Brief: Extract all lines in the data that contain the word "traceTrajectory".

Data segment:
=-=-=

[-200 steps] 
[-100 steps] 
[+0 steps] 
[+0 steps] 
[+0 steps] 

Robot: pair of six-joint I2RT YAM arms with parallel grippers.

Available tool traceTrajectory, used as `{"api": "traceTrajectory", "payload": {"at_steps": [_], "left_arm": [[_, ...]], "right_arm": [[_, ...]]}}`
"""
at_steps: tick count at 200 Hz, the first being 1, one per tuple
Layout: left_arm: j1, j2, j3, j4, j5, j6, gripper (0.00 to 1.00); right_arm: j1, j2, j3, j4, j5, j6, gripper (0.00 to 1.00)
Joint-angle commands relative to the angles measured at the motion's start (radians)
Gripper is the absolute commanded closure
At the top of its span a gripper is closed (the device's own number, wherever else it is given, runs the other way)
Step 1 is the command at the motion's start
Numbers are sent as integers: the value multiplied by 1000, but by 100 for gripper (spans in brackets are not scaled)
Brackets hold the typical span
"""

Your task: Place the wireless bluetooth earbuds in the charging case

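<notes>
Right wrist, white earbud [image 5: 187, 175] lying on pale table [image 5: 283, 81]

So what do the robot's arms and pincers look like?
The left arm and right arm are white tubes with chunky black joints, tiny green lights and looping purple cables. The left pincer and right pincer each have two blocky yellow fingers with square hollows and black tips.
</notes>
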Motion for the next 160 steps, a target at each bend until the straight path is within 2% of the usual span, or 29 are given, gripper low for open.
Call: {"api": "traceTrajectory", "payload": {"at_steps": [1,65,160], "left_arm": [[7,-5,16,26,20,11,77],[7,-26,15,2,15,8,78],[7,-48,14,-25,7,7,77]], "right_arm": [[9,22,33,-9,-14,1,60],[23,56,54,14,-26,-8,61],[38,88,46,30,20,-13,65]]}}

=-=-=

Exercise result:
Available tool traceTrajectory, used as `{"api": "traceTrajectory", "payload": {"at_steps": [_], "left_arm": [[_, ...]], "right_arm": [[_, ...]]}}`
Call: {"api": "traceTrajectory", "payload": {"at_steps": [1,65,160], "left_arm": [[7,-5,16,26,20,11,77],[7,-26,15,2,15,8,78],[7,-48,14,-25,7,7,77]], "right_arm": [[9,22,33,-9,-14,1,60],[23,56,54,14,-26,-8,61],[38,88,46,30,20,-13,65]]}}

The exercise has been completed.